Hope this is of some use to you and Grumpyman, I only got to know of them through a nearside wing repair due to some young idiot not allowing me enough rooom to swing on a right turn, luckily not to severe in any damage, but a dented wing spoils things.

Mike and Pearl


----------



## grumpyman (Sep 24, 2006)

Thanks for the help up to yet i have to accept the company the Engineers has selected they then contact me to discuss the issues. If i am not happy then i go back to the engineers and insurance company. Very frustrated 1 week nearly gone and nobody yet has even looked at the vehicle. Must learn take it in my stride don't want another weekend in Hospital.


----------



## grumpyman (Sep 24, 2006)

Hooray the Cabinet Maker has started to strip the interior out not bad one month before any work. Now just got to wait the 6 weeks for parts from Italy, or should that be 60 weeks?


----------



## Motorhomersimpson (May 9, 2005)

grumpyman said:


> Hooray the Cabinet Maker has started to strip the interior out not bad one month before any work. Now just got to wait the 6 weeks for parts from Italy, or should that be 60 weeks?


Hi grumpyman,

at least you can now see some progress, that's something I suppose. I hope they pull their finger in Italy and get the parts sooner than 6 weeks and certainly sooner than 60 

As you say, take it in your stride, worrying and stressing over this will not make it happen any quicker :wink: But I can imagine your frustration.

MHS...Rob


----------



## grumpyman (Sep 24, 2006)

Just to give you some form of time for parts from Italy mine arrived today for my roof approximately 7 weeks not to bad


----------



## 88870 (May 10, 2005)

Have you had your van fixed Grumpyman or are you still stationary? Glad to know you are ok though.

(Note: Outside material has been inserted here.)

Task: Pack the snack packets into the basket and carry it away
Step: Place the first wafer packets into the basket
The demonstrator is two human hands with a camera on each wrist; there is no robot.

EDIT: didn't see page 2 of the topic ... so you have already answered my question  That was really quick for part from italy .. mine too 15 months ... who have you been bribing??!! 8O 

Reminds me of when my brother fancied a Mucky D's when he was on a delivery run one day. Took his delivery lorry (around 9 very tall very long tonnes) through the brand new 1 day old Mucky D's drive through. All was going swimmingly, got his burger .. and set off.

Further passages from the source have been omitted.